É il bello del camminare. Ogni passeggiata ha il suo carattere. Chiede il suo passo.
Il monte Gennaro, per esempio. Tutt’altra storia. Aspro di sassi grigi, che addenti in salita come in discesa, faggi e querce spogli, bestiame brado e prati larghi e lunghi senza freni.
Insomma, quello che voglio dire è che camminare non è soltanto andare da qui a lì. Implica riflessioni (potendo) e, inevitabilmente, paesaggi e compagnia influenzano l’assetto generale.
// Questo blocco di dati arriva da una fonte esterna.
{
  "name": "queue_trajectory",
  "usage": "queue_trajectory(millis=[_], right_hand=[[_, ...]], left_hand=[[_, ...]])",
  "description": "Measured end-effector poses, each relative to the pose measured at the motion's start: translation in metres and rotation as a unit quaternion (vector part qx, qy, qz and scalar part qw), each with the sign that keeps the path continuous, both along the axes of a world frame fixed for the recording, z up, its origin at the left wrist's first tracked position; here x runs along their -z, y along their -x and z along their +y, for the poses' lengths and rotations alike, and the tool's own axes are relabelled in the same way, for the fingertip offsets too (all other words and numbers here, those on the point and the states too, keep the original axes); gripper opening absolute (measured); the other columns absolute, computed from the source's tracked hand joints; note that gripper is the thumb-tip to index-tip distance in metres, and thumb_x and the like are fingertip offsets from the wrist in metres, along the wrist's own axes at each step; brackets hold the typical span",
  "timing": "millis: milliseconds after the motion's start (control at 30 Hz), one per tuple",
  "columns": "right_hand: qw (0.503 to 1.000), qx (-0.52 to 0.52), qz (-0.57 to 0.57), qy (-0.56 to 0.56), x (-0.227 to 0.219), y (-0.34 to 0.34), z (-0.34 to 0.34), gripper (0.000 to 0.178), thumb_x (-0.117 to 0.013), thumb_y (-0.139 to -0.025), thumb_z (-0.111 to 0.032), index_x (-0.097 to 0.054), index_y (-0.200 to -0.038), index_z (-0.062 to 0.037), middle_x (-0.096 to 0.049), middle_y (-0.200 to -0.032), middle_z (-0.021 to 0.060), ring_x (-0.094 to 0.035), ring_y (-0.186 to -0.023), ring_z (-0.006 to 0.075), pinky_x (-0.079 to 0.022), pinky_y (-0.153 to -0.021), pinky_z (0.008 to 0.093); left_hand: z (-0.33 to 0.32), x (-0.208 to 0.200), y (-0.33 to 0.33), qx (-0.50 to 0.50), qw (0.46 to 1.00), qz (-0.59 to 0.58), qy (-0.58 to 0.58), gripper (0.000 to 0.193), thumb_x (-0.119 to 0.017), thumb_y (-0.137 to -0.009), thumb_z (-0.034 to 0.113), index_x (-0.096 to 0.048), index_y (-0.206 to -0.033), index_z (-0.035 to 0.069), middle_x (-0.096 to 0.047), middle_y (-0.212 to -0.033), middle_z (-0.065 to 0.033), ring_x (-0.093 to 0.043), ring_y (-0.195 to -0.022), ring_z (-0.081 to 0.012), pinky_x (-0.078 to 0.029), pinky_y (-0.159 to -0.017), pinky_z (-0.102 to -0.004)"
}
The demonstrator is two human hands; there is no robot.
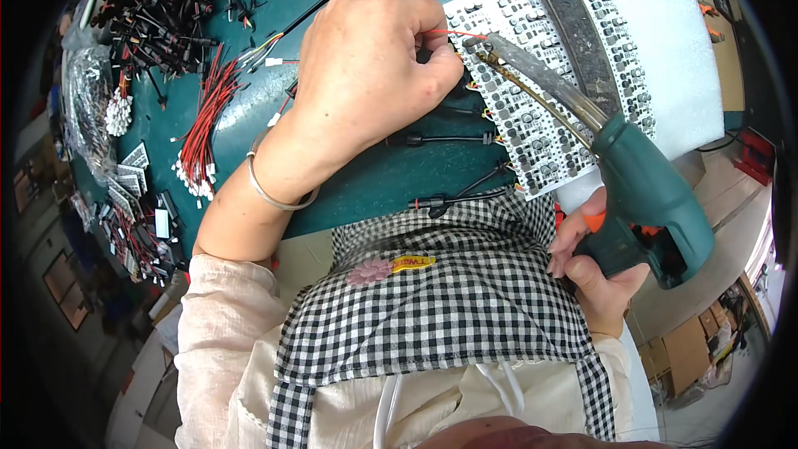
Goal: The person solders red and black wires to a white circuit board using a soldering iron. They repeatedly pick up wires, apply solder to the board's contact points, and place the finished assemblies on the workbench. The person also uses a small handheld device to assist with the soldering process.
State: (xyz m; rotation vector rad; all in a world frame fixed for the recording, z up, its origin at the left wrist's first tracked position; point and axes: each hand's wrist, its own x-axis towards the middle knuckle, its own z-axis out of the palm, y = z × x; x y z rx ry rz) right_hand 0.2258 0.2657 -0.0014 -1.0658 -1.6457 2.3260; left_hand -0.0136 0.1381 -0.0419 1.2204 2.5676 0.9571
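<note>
My left hand is closed in a pinch at the left edge of a white circuit board panel. A thin red wire runs from its fingertips toward the board. My right hand is wrapped round the handle of a green soldering gun. The gun's long metal tip points to the upper left and ends just right of my left fingertips, by the red wire's end. Whether tip and wire touch, I cannot tell. Several black cables stick out from the board's left edge.
A dark metal bar lies across the panel, which rests on white foam. Red and black wires with white connectors lie on the green table. Black cables are heaped at the far left, beside clear plastic bags.
</note>
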Motion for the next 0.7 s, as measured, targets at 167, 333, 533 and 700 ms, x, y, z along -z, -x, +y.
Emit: queue_trajectory(millis=[167, 333, 533, 700], right_hand=[[0.999, -0.036, -0.017, -0.033, 0.001, 0.000, 0.001, 0.058, -0.083, -0.072, -0.021, -0.046, -0.111, 0.0004, -0.059, -0.077, 0.0140, -0.055, -0.058, 0.0144, -0.048, -0.053, 0.0230], [0.991, -0.098, -0.018, -0.088, -0.002, -0.001, 0.005, 0.046, -0.079, -0.076, -0.013, -0.046, -0.105, -0.0002, -0.058, -0.078, 0.0129, -0.055, -0.059, 0.0145, -0.049, -0.054, 0.0235], [0.998, -0.021, -0.004, -0.056, -0.002, 0.003, 0.007, 0.055, -0.083, -0.070, -0.017, -0.046, -0.105, 0.0040, -0.057, -0.074, 0.0125, -0.054, -0.053, 0.0142, -0.047, -0.048, 0.0233], [0.995, 0.071, 0.056, -0.050, -0.010, 0.008, 0.013, 0.077, -0.085, -0.067, -0.022, -0.040, -0.118, 0.0152, -0.055, -0.081, 0.0150, -0.052, -0.046, 0.0135, -0.044, -0.039, 0.0222]], left_hand=[[-0.001, 0.001, 0.001, 0.002, 1.000, 0.001, -0.001, 0.008, -0.064, -0.069, 0.011, -0.065, -0.069, 0.004, -0.043, -0.046, -0.0026, -0.037, -0.041, -0.0081, -0.033, -0.043, -0.0250], [0.001, -0.001, 0.001, 0.005, 1.000, 0.001, 0.003, 0.007, -0.064, -0.069, 0.011, -0.065, -0.069, 0.004, -0.045, -0.047, -0.0026, -0.037, -0.042, -0.0080, -0.033, -0.044, -0.0246], [0.000, 0.001, 0.000, 0.004, 1.000, 0.004, 0.005, 0.008, -0.064, -0.069, 0.011, -0.064, -0.069, 0.003, -0.045, -0.046, -0.0029, -0.037, -0.042, -0.0082, -0.033, -0.044, -0.0247], [0.002, 0.000, 0.002, 0.010, 1.000, 0.011, 0.006, 0.008, -0.063, -0.068, 0.011, -0.064, -0.068, 0.003, -0.044, -0.046, -0.0034, -0.037, -0.042, -0.0080, -0.033, -0.043, -0.0248]])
La sintonia nell’avventura resta elemento indispensabile affinché si verifichi cotta a puntino. Il silenzio e le pause giocano il loro ruolo, nel mix tra parlare e pensare. L’approccio a un percorso accidentato la dice più lunga su un carattere di mille cene o di bicchieri di confidenze.
In questi casi, il corpo si allinea con la natura, il passo scherza con gli inciampi e la testa è libera di comportarsi come vuole, spazzare gli angoli bui oppure rifilarci pensieri. Oppure, ancora, liberare progetti e sogni a perdita d’occhio.